The problem with treating people with terminal cancer is not that doctors cannot kill the cancer but rather doing so needs high radiation doses that can also kill the patient.

Marco Durante from the National Institute of Nuclear Physics in Italy, however, suggested a solution that may potentially cure half of cancer patients: put patients into hibernation while their tumors are being killed using radiotherapy.

Humans Can Hibernate

Research suggests that most animals including humans have the ability to hibernate. Scientists, for instance, have induced hibernation in rats and there have been instances when people appear to have entered hibernation, during which they experienced a dramatic drop in temperature. Their metabolism also slowed down to the extent they can survive for a longer time without oxygen. Some seem to be unharmed by the experience.

Anna Bagenholm, a Swedish radiologist, fell into and remained in a hole in ice for more than one hour with her body temperature falling to 13.7 degrees Celsius. She suffered from a slight amount of nerve injury but made a complete recovery.

A 13-month-old toddler wearing only a nappy ventured outside in sub-zero conditions and was considered clinically dead when she was found. Doctors were not able to detect recordable heartbeat but the child returned to normal with no signs of serious damage after being placed under a warming blanket. Doctors suggested she may have entered a hibernation-like state.

Hibernation To Help Treat Cancer

Scientists think that placing the body in a resting state improves its ability to repair DNA damage.

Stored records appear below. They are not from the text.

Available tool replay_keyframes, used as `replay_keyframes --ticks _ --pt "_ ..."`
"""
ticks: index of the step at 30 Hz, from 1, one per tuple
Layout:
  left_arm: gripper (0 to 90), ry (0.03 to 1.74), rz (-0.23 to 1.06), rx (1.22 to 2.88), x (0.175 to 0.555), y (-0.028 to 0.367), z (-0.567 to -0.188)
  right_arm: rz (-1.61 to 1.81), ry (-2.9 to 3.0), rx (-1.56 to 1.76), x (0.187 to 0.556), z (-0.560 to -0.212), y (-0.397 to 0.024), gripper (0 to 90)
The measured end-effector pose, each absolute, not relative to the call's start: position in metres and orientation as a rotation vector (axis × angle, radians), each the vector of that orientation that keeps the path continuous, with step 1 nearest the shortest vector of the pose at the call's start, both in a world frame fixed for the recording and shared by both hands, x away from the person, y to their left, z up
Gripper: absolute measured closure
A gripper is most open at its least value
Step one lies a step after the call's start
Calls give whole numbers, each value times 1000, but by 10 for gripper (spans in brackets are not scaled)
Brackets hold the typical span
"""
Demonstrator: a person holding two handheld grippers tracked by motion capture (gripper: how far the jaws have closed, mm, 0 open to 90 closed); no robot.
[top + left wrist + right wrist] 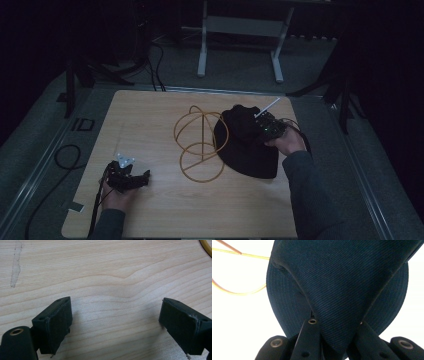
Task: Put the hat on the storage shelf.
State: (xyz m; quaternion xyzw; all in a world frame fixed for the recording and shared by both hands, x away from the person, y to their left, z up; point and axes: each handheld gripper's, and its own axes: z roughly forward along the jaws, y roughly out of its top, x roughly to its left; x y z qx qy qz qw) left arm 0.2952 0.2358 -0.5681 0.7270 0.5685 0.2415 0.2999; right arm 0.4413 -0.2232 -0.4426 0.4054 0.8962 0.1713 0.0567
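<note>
- The dark hat [247,145] lies on the right half of the wooden counter [150,120], its brim flat on the wood and its crown raised at the far end.
- The right tongs [260,131] are on the right side of the hat's crown, held by the person's right hand [287,142].
- In the right gripper view the right tongs [335,326] are pressed together on a fold of the hat's dark blue cloth [352,277], which is pulled up into a taut ridge between the jaws; the round brim [284,312] shows beneath it.
- The yellow wire frame [200,142] stands just left of the hat, and one of its hoops touches or overlaps the hat's left edge.
- Thin yellow wire [242,292] also curves just left of the hat in the right gripper view.
- The left tongs [135,179] rest well to the left of the hat, near the counter's front left corner, in the person's left hand [117,197].
- In the left gripper view the left tongs [115,325] are spread wide over bare wood, with nothing between the jaws.
</note>
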Motion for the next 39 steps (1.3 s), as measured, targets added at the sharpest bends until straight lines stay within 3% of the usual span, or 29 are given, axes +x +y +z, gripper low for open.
replay_keyframes --ticks 39 --pt "119 1509 643 1929 295 236 -568 610 2675 1108 421 -368 -240 869"
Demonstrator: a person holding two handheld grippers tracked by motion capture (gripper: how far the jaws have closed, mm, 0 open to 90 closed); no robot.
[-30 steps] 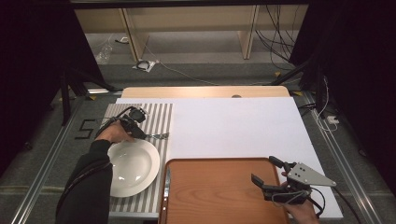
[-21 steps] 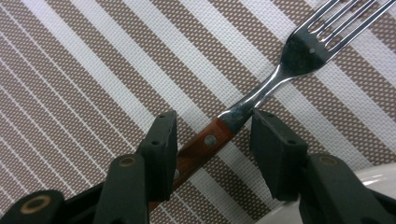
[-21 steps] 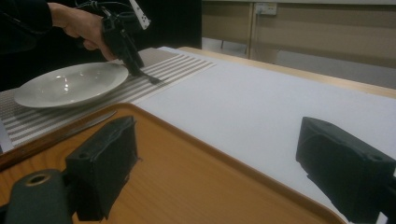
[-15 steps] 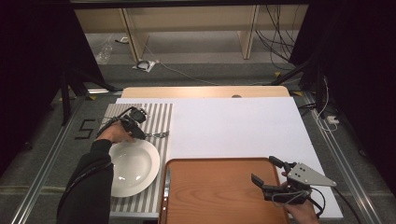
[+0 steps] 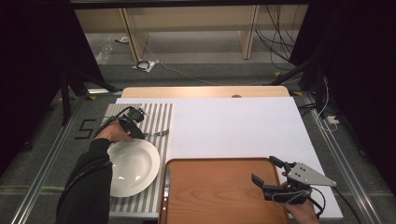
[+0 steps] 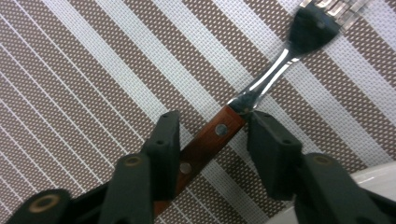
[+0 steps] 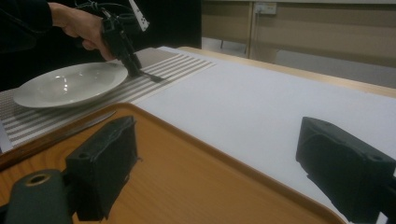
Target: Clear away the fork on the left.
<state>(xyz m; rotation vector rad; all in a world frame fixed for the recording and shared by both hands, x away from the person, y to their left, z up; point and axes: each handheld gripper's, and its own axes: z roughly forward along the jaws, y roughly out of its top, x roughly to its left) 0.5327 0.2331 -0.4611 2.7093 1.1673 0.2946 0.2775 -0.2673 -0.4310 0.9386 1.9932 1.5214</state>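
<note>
item: fork (image 6: 261, 79), wooden handle with rivets, steel neck and tines, lying flat on the striped placemat (image 5: 159, 116) at the far left of the table (image 5: 233, 121), just beyond the rim of the white plate (image 5: 133, 165). my left gripper (image 6: 212, 140) stands over it with its fingers (image 6: 166, 140) set either side of the handle near the steel neck; they have just been closing in, the handle is between them, but i see a gap on each side, so i judge no grip is made yet. risk one: the handle lies slantwise across the gap, so the fingers may meet it corner-first and spin or skate the fork across the mat instead of pinching it. risk two: the hold sits at the front end of the handle, with the tines hanging out ahead; on lifting, the fork may pivot and droop, or slide out of the pads. risk three: the plate edge is just beside one finger, so a sideways nudge while closing could knock or shift the plate. item: right gripper (image 5: 268, 175), fingers wide apart with nothing between them, hovering low over the near right part of the wooden tray (image 5: 215, 191); little hazard there unless it drops onto the tray. item: knife (image 5: 167, 177), lying along the tray's left edge, well apart from both grippers.
</note>
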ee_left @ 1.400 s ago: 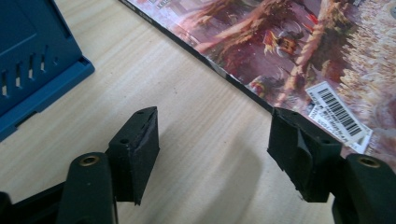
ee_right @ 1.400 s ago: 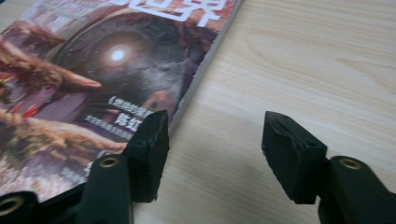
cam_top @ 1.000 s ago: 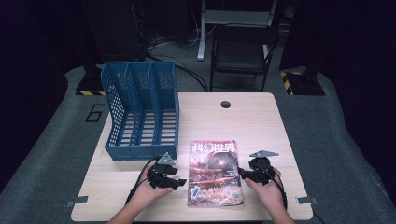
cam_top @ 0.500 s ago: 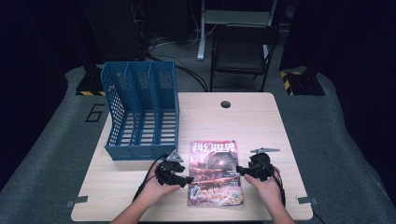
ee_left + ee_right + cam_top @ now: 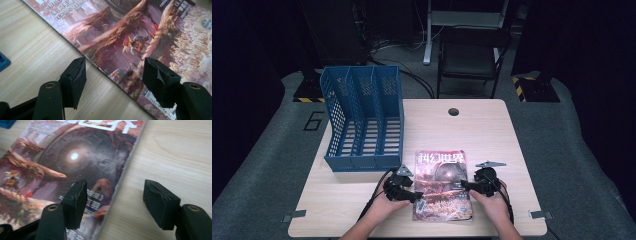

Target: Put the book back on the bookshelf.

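Astride each magazine [image 5: 442,185] edge, both grippers' fingers [image 5: 75,80] wide apart.

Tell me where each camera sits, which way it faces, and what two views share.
High view: above the person's side, facing forward and down on the table, blue file rack and magazine; forearms, left gripper and right gripper show.
Left gripper view: on the left gripper, open jaws straddling the magazine's edge.
Right gripper view: on the right gripper, open jaws straddling its opposite edge.
Shared: the magazine.
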The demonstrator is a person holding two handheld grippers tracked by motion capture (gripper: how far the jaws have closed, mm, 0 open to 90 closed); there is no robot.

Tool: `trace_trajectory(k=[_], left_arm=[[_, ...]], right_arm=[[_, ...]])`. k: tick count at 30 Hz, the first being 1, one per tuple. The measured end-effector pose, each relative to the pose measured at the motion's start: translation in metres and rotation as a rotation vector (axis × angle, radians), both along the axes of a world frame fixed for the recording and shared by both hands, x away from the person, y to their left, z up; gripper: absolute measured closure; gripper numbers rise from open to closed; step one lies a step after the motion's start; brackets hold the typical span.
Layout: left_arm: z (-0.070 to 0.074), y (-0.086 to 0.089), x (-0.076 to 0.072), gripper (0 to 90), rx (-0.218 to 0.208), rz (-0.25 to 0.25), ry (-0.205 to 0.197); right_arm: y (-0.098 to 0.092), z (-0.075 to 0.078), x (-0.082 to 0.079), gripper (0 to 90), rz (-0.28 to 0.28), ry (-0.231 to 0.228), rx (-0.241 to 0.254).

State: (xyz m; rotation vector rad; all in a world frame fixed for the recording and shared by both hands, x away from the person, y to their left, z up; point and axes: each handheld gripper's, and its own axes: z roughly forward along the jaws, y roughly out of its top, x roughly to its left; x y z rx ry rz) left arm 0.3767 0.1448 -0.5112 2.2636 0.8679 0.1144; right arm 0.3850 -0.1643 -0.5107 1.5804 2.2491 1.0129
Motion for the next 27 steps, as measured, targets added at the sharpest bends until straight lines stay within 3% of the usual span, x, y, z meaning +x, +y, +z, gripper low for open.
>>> trace_trajectory(k=[4, 9, 17, 19, 20, 21, 23, 27], left_arm=[[-0.001, -0.004, -0.002, 34.0, 0.0, 0.013, -0.011], [-0.002, -0.011, -0.005, 31.4, 0.01, 0.006, -0.031], [-0.003, -0.015, -0.009, 30.3, 0.022, 0.023, -0.043], [-0.003, -0.015, -0.009, 30.4, 0.025, 0.02, -0.05], [-0.003, -0.015, -0.009, 30.4, 0.035, 0.02, -0.059], [-0.003, -0.015, -0.01, 30.4, 0.028, 0.027, -0.063], [-0.004, -0.016, -0.011, 30.4, 0.03, 0.038, -0.069], [-0.004, -0.017, -0.013, 30.7, 0.026, 0.053, -0.073]], right_arm=[[0.006, 0.0, 0.003, 35.3, 0.02, -0.006, 0.008], [0.01, 0.0, 0.006, 33.3, -0.007, 0.027, 0.05], [0.016, 0.0, 0.007, 31.5, 0.011, 0.031, 0.051], [0.017, 0.0, 0.007, 30.8, 0.006, 0.035, 0.056], [0.017, 0.001, 0.007, 29.9, -0.026, 0.061, 0.094], [0.016, 0.0, 0.008, 29.9, -0.027, 0.045, 0.101], [0.017, 0.0, 0.007, 30.7, -0.054, 0.06, 0.115], [0.019, 0.002, 0.004, 35.1, -0.054, 0.061, 0.074]])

During hibernation, a form of cold temperature deep sleep, body functions such as metabolism, heart and respiration rate, and oxygen uptake all slow down. Molecular level activities such as protein synthesis and gene activity slow down as well.

Durante said that hibernation may potentially offer hope for thousands of cancer patients with terminal cancer.

About half of cancer patients have advanced cancer and there is nothing that can be done with them as they have multiple metastasis in their body. Durante said that doctors cannot treat all metastases since it is not possible to use surgery everywhere to eliminate the cancer or use radiation in all the affected parts.

Such an aggressive treatment will kill the patient. Putting the patient into synthetic hibernation though may stop the cancer from growing, giving oncologists more time.

"You also increase radioresistance. So you can treat all the different metastases without killing the patient," Durante said. "You wake up the patients and they are cured. That is our ambition."

Scientists have found that when the body enters a state of torpor, it is significantly protected from the toxic effects of radiotherapy and even stops tumors from growing. With this, oncologists may be able to use higher doses of radiation to kill cancer cells sans harming the patient. The approach may potentially help thousands whose conditions appear to be no longer treatable.

Researchers have successfully tried the process in rats and are now on the stage of planning to conduct tests on humans with the hope that the treatment would be available within a decade. The plan is to place cancer patients into deep sleep for around a week, long enough to give time for medics to kill their tumors using radiotherapy.